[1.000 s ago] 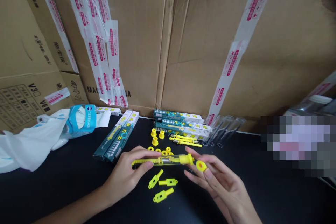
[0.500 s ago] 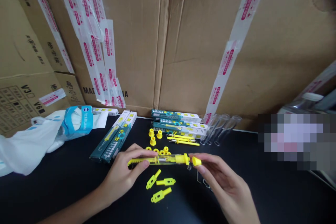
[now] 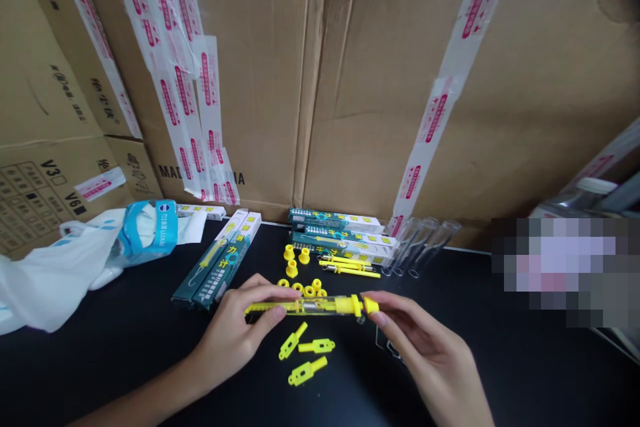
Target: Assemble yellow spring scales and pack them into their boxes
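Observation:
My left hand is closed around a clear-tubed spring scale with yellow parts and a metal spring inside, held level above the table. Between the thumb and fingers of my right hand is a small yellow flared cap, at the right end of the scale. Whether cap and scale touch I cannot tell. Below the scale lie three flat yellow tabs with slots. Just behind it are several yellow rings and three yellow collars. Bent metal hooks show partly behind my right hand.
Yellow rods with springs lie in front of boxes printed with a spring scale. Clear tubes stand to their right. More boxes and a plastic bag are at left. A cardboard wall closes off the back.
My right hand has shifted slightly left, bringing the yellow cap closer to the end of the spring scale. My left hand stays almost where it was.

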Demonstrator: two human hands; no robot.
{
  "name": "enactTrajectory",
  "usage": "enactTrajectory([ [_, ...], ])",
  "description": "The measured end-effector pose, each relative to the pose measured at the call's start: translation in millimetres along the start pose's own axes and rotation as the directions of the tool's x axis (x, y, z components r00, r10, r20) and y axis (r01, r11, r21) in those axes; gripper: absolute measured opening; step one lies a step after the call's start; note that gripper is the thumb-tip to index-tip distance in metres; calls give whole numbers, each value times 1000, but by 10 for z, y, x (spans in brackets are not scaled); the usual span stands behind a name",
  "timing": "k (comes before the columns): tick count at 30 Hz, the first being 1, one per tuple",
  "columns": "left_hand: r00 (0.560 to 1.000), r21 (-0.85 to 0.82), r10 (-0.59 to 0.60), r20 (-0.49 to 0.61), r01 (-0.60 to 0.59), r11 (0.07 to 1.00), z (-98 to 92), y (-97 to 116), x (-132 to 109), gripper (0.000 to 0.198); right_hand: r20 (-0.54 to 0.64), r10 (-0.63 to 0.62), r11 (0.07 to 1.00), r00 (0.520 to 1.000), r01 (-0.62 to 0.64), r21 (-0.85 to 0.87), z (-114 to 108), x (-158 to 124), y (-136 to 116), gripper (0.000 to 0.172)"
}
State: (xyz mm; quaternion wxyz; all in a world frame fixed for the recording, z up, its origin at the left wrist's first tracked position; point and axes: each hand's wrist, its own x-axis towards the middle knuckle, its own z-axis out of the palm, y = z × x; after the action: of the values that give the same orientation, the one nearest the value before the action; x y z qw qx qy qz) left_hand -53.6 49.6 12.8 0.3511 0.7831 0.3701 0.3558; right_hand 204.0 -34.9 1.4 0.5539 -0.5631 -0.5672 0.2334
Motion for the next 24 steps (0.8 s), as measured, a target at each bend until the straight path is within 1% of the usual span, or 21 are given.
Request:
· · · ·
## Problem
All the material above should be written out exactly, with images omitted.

## Response area
[1.000 s ago] 
[0.500 s ago] 
[now] 
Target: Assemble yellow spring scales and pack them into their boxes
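Observation:
My left hand is closed around a clear-tubed spring scale with yellow parts and a metal spring inside, held level above the table. Between the thumb and fingers of my right hand is a small yellow flared cap, at the right end of the scale. Whether cap and scale touch I cannot tell. Below the scale lie three flat yellow tabs with slots. Just behind it are several yellow rings and three yellow collars. Bent metal hooks show partly behind my right hand.
Yellow rods with springs lie in front of boxes printed with a spring scale. Clear tubes stand to their right. More boxes and a plastic bag are at left. A cardboard wall closes off the back.
My right hand has shifted slightly left, bringing the yellow cap closer to the end of the spring scale. My left hand stays almost where it was.
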
Demonstrator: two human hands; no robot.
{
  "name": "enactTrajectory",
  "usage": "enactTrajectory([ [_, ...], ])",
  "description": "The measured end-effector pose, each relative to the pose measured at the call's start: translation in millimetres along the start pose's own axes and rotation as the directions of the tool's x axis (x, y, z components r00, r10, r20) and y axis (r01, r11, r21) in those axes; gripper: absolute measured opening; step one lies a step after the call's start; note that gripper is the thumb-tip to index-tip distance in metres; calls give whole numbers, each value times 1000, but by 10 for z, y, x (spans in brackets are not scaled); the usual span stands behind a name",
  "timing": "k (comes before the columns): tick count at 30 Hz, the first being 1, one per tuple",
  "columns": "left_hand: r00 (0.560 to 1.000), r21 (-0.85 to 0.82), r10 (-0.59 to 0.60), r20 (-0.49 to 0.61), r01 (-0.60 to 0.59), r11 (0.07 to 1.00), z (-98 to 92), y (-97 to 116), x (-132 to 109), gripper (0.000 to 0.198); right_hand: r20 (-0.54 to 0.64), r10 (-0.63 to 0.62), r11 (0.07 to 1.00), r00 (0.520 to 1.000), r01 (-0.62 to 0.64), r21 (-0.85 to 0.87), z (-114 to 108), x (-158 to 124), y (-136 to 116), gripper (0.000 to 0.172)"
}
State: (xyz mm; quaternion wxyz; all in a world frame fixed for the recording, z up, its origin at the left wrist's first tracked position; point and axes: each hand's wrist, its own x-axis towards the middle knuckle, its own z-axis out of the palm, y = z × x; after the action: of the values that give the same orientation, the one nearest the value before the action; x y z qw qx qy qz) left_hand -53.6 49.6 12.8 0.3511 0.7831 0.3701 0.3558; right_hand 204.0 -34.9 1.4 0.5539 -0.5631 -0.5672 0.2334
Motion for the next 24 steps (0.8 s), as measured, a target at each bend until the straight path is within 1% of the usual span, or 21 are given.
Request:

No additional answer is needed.